No filme de 2015, o conflito se deu nas relações familiares entre padrasto e pai. Já nesta continuação o foco é nas escolhas de como criar os filhos e o ego dessas figuras paternas, incluindo os avôs.

Sean Anders (Os Outros Caras), consegue combinar momentos incríveis com outros de puro tédio (a cena da discussão do termostato é a coisa mais estúpida que vi esse ano), o maior acerto do diretor aqui é a escolha do quarteto de protagonistas, a dupla Ferrell/Wahlberg está a vontade na reprise de seus personagens, Mel Gibson (Até O Último Homem) faz o pai do personagem de Wahlberg basicamente uma paródia de si. Então prepare-se para ver um festival de ações “erradas e inapropriadas” do vovô, como por exemplo, fazer uma piada no nível “haviam duas prostitutas mortas num bar…” para seus netos. Já John Lithgow (Dexter) é o pai de Will Ferrell e cria o estereótipo inverso de pai, super protetor e amoroso.

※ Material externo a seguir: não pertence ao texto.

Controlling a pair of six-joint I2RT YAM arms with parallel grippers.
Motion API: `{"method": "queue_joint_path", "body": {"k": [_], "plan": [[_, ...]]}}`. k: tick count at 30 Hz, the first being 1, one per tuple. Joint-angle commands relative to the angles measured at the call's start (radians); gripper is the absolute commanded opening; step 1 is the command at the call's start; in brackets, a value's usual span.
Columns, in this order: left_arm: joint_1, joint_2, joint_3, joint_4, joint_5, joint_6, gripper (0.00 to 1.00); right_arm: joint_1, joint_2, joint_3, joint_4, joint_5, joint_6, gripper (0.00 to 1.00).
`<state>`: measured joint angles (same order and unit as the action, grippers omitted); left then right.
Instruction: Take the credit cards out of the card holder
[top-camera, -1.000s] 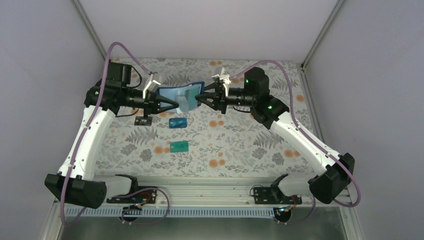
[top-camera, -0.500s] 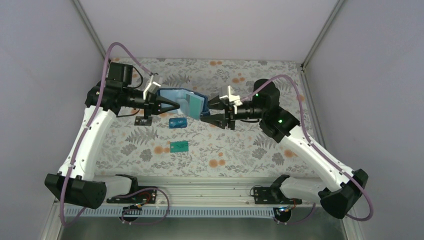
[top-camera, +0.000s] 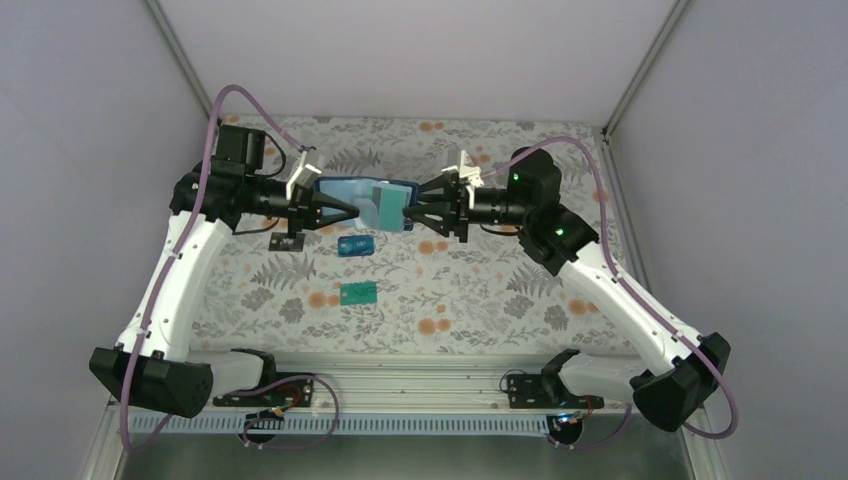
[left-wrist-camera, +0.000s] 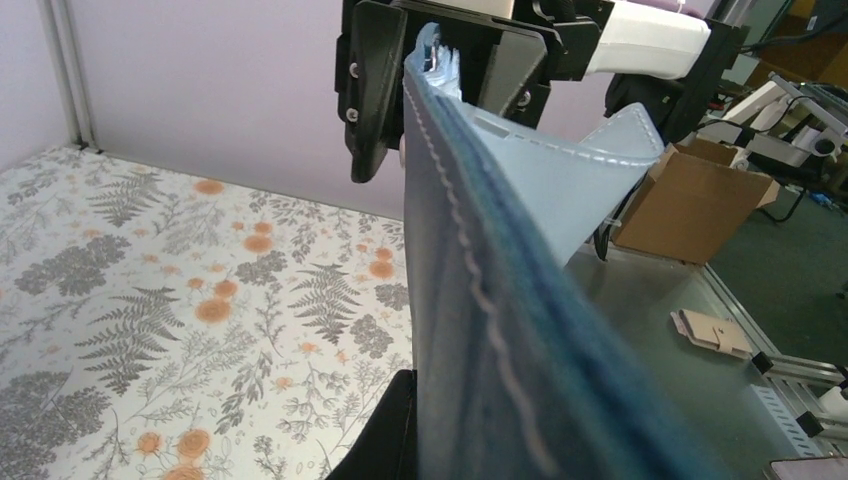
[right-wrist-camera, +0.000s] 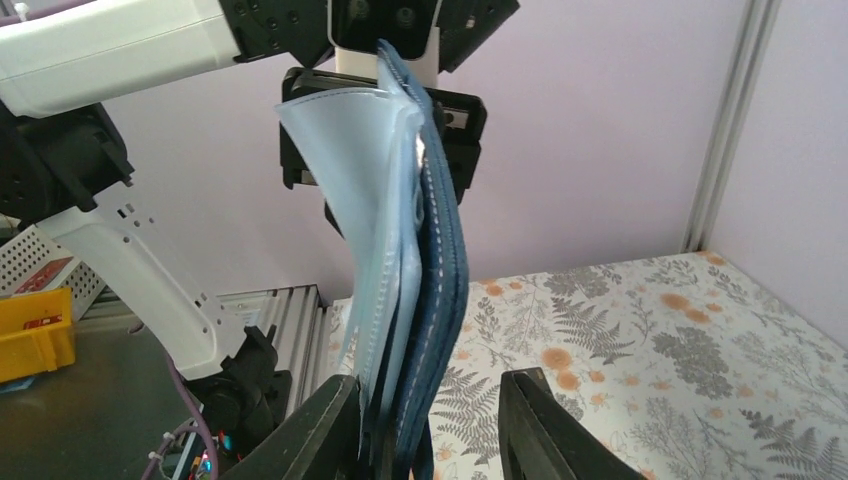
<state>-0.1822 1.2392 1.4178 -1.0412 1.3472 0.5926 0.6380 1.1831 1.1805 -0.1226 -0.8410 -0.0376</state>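
The card holder (top-camera: 362, 199) is a navy wallet with pale blue inner pockets, held in the air above the table. My left gripper (top-camera: 338, 208) is shut on its left end; the wallet fills the left wrist view (left-wrist-camera: 480, 250). My right gripper (top-camera: 411, 213) is open, with its fingers on either side of the wallet's right end (right-wrist-camera: 420, 220); one finger (right-wrist-camera: 335, 410) touches the pale pocket and the other (right-wrist-camera: 530, 400) stands apart. A bright blue card (top-camera: 355, 245), a teal-green card (top-camera: 357, 292) and a dark card (top-camera: 286, 241) lie on the table.
The table has a floral cloth (top-camera: 480, 290). Grey walls stand at the back and on both sides. A metal rail (top-camera: 420, 385) with the arm bases runs along the near edge.
My right gripper had drawn back, down and right of the wallet, and opened; now it is back at the wallet's right end, still open. The left gripper keeps its hold.
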Motion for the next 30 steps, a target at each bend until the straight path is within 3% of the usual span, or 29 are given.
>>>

O filme se sustenta pelo carisma dos quatro atores principais e pela relação entre eles. O elenco infantil e Linda Cardellini (Fome de Poder) também merecem destaque pela evolução de seus personagens.

O ponto falho dessa continuação é seu roteiro, que abusa do humor físico e é bastante previsível para a resolução dos conflitos ao contrário do primeiro filme que é mais irônico, a continuação perde força nesse quesito, se tornando uma comédia familiar e consequentemente menos divertido que o primeiro filme.

Porém mesmo tendo um roteiro falho o saldo ainda é positivo, Pai em Dose Dupla 2 é uma boa pedida pra assistir com a família e dar umas boas risadas.